NOVEMBER 16, 2017 BY PAUL BUDLINE
Okay, we’re not talking about ammunition or assault weapons.
Those “high-capacity magazines” are the massive, phonebook-sized glossy publications like Vogue and Glamour and GQ.
Their advertisers promote a dreamy lifestyle where beautiful people wear diamond watches, drive luxury cars, and purchase $2,000 suits. But their editorial pages run the entire gamut from far left to farther left.
As just one example in the news, there is Glamour, which is crammed with high-end ads presumably aimed at extremely wealthy women. This week the magazine held its annual “Women of the Year” awards, where the honorees included Maxine Waters, the new heroine of the far left and self-proclaimed champion of the poor.
When “Auntie Maxine” took the stage in Brooklyn Monday, she launched into her standard tirade: “Impeach 45! Impeach 45!” Most of the crowd ate it up and chanted along, but you have to wonder how any Trump voters in the audience must have felt. Surely there were at least one or two.
The very glamorous Glamour crowd was also treated to video appearances by Hillary Clinton and Michelle Obama, as well as a pep talk from Planned Parenthood boss Cecile Richards. The simple message is that if you are a traditional woman or opposed to abortion, Glamour sneers at you and doesn’t even consider you a genuine female.
Then there is Vogue, perhaps the most amusing of the bunch. Long-time editor Anna Wintour, queen of the fashion world, didn’t merely endorse Hillary Clinton for president. She used her power and her position to raise money for the Clinton campaign and demanded that all her editors help register voters. Not those deplorable Trump voters, of course.
Just after the election, Vogue ran a morose piece called “How to Light a Spark on This Very Dark Day.” But according to exit polls, it wasn’t a dark day at all for about half of all married women in America. They had voted for Donald Trump, but Wintour was apparently quite content to alienate many of her prospective readers.
Perhaps Vogue and Anna Wintour are still trying to make amends for the single most embarrassing article in the history of publishing. In 2011, Vogue ran a glowing piece about Syria’s Assad family. That was just as Bashar al-Assad was ramping up his mass slaughter. The article, called “A Rose in the Desert,” has been erased from Vogue’s memory and website, but can still be easily found.
Let’s not forget the men. GQ, the trendy magazine formerly known as Gentlemen’s Quarterly, just honored Colin Kaepernick as its “Citizen of the Year.” The washed-up quarterback’s fashion style leans toward tee-shirts with Fidel Castro photos and socks that depict police officers as pigs. Nice pick, GQ. Wasn’t Michael Moore available?
GQ’s other “men of the year” include Stephen Colbert, who has made a very nice living spewing anti-Trump vulgarities, and basketball star Kevin Durant, who proclaimed he would never visit the Trump White House. Anyone notice a trend?
The list of lefty magazines is a long one, including Elle, Cosmopolitan, and even Seventeen, which published an article with this title: “Watch This 13-Year-Old Totally Slam Sexist Donald Trump.”
But at least that list is slightly shorter now that the especially grotesque Teen Vogue has pulled the plug on its print edition. That unlamented rag, in addition to bashing President Trump and telling young girls how to clear up their pesky acne, recently ran an instructional guide to a particular sexual activity.

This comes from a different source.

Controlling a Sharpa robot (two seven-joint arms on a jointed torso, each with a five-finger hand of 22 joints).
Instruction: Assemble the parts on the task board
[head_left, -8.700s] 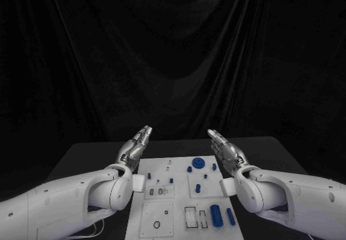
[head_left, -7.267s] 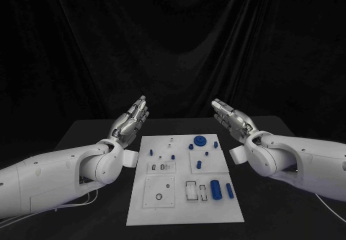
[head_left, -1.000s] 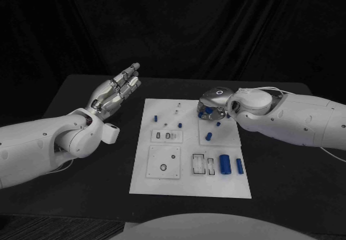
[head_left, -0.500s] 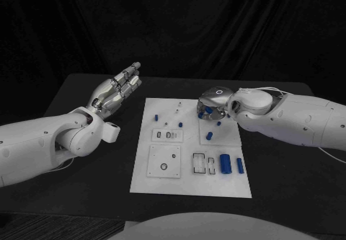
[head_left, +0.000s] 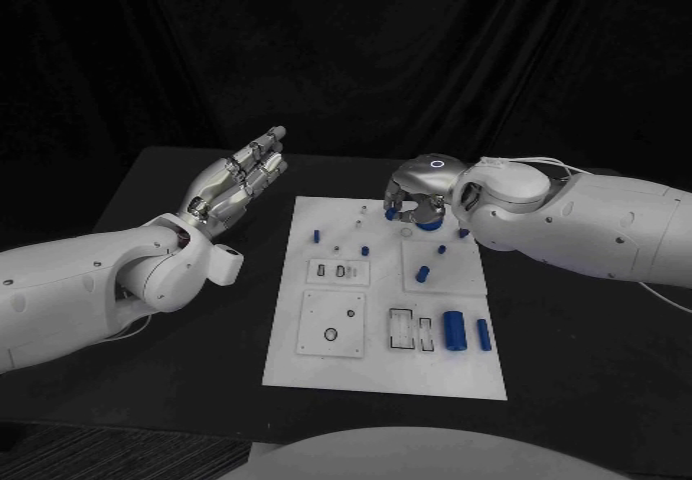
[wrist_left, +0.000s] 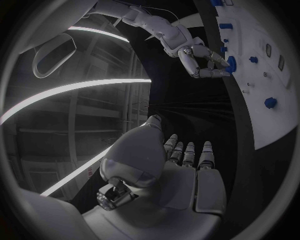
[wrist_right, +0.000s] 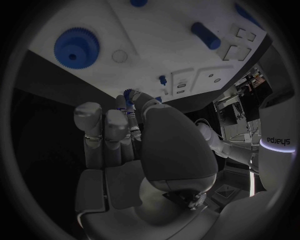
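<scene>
The white task board (head_left: 382, 372) lies in the middle of the black table. My right hand (head_left: 421, 196) hovers over its far right part, fingers curled, and pinches a small blue part (wrist_right: 128, 95) between thumb and fingertip. Below that hand a blue gear (wrist_right: 76, 49) lies flat on the board, partly hidden by the hand in the head view. A blue peg (head_left: 423, 272) and two blue cylinders (head_left: 453, 330) lie on the board's right side. My left hand (head_left: 238, 185) is raised beside the board's far left corner, fingers straight and apart, holding nothing.
Small blue pegs (head_left: 317, 236) stand on the board's far left part, near rectangular slots (head_left: 336, 270) and a square plate with a round hole (head_left: 329, 334). Bare black table (head_left: 159, 380) surrounds the board on every side.
My right hand has risen a little off the board's far right part, and a small blue part now shows at its fingertips. The left hand has stayed where it was.
</scene>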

Of course, we shouldn’t overlook Rolling Stone magazine, that fount of great journalism that ran wild with the University of Virginia rape hoax. The once-popular mag had Barack Obama on its cover ten times, the same number of covers as Madonna and Jimi Hendrix.
President Obama was perpetually fawned over by the magazine’s writers, editors, and its founder Jann Wenner, who recently put the left-wing publication up for sale.
This brings to mind the song performed by the strangely-named band Dr. Hook & the Medicine Show. “The Cover of Rolling Stone” was a humorous tune about a group’s burning desire to adorn the cover of what was then the bible of rock music.
Well, Dr. Hook, wherever you may be, we have some advice. If you still want to get your picture on the cover of Rolling Stone, adhere to two simple rules that are mandatory for anyone wishing to grace the cover of Vogue, Glamour, GQ or just about any other glossy magazine.
Rule #1: Lean far to the left politically. Rule #2: Never, ever forget Rule #1.